• WORK TO BE COMPLETED
Reproduce the listing below exactly. Pictures do not belong in the copy.
-- INFORMATION SHOWN follows --
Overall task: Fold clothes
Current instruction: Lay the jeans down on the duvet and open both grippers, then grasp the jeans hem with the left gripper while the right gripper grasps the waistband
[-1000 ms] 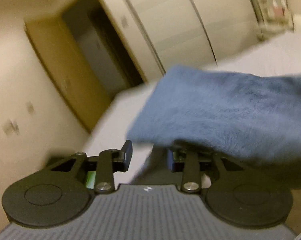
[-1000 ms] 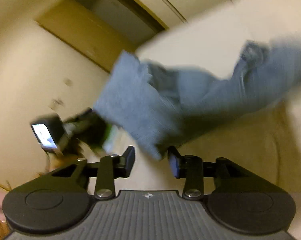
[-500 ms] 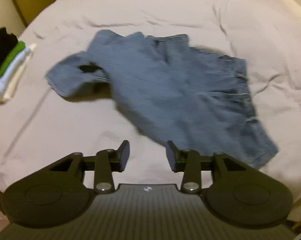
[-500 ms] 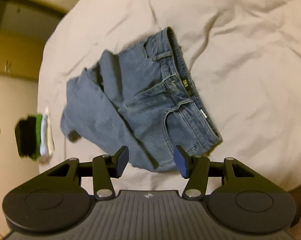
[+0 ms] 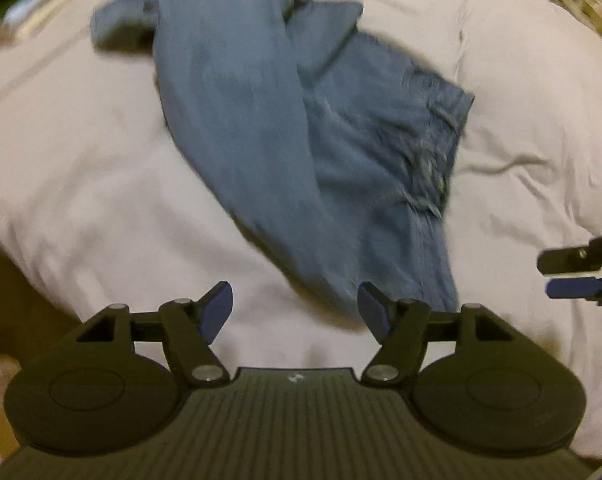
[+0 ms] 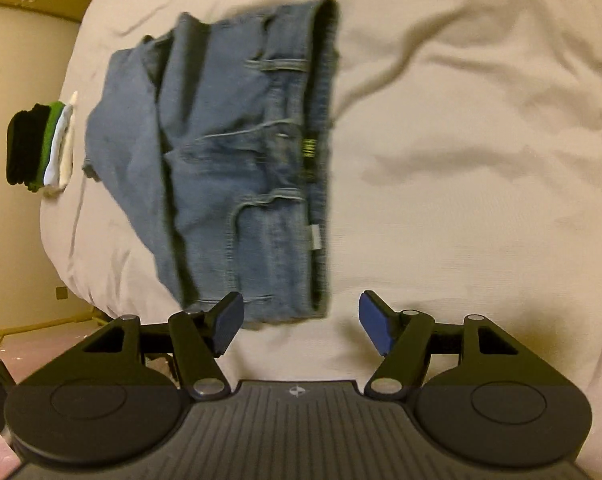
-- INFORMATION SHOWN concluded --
• PROBLEM SOLUTION
Overall task: Fold clothes
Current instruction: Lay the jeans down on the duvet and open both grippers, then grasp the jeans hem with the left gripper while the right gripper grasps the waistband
[-1000 ms] 
[-1000 ms] 
[-500 ms] 
[-500 ms] 
[+0 ms] 
[+0 ms] 

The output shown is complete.